J'écris ces lignes depuis le boulot, l'oeil vitreux et la nuque raide. Je crois que j'ai de la fièvre. Sur ma session Internet, trois onglets sont ouverts. Ma messagerie perso. La page d'un site de voyages. Et l'interface Canalblog qui me permet de vous dire adieu, de rédiger ce dernier post.
Je suis en effet à deux doigts de pianoter mon numéro de carte de crédit pour banquer un aller simple en solitaire vers une île noyée par le soleil. OK, ça la fout mal pile après un an de blog, mais c'est moi le boss ou bien ?
Je suis un gros lâche. Je vais me barrer. Je ne préviens que mes lecteurs. C'est inutile de dire à Ma Douce : "Je suis tellement crevé, je me casse et je reviens quand je serai en forme". Car elle me rétorquerai à juste titre qu'elle est aussi délabrée que moi. Elle découvrira mes intentions en lisant mon blog. Tant pis.
Ma Fille a beau avoir été gâtée à Noël, elle s'est lancée dans une collection un peu spéciale. Comme si elle n'en avait pas assez pour s'amuser. En l'occurrence, elle collectionne toutes les maladies qui passent depuis bientôt un mois. Depuis, forcément, elle est interdite de crèche. On a fait venir ma mère. On a grillé des jours sur nos congés. On est tombés malades à notre tour. On a fait venir ma belle-mère. Je crois que je retombe malade. Bref, j'appuie sur pause.

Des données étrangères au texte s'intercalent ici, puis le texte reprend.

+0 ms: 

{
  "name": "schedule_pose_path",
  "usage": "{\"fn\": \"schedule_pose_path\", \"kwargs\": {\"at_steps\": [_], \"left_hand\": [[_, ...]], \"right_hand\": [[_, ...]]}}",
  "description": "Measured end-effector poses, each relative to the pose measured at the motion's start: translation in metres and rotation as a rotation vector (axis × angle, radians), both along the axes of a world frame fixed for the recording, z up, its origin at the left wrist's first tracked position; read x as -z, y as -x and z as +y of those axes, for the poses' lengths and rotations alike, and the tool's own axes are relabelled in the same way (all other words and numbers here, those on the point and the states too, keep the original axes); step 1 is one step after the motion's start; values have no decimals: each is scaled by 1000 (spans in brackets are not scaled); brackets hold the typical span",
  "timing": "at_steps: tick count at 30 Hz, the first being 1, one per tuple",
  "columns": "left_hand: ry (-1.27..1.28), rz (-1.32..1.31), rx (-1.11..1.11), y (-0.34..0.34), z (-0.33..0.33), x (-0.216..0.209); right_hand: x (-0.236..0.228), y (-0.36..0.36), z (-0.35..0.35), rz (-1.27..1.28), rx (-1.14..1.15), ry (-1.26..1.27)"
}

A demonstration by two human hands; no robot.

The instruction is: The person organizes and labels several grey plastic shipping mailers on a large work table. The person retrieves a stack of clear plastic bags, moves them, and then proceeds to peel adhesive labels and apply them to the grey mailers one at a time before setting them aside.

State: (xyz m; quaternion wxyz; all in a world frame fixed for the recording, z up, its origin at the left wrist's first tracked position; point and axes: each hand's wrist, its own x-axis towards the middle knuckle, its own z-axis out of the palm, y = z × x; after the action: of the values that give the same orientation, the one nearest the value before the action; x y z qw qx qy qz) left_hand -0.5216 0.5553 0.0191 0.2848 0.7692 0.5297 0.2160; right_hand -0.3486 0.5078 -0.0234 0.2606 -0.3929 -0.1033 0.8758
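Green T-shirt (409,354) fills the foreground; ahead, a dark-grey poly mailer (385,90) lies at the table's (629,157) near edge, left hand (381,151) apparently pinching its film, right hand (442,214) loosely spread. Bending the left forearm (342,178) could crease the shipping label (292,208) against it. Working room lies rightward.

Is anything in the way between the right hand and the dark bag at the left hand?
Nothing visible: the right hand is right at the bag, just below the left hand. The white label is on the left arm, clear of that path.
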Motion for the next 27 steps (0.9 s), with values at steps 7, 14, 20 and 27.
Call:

Bon, merde, l'horloge tourne, mon taxi va arriver en bas. Allez hop, je clique sur Nassau, Bahamas, je vais me taper des meufs, dormir quand je veux, tremper des langoustes dans mon café au lait et je reviens dans trois semaines. Ou pas (auquel cas, si y'a une connexion là-bas, je vous donnerai des news, si j'ai envie).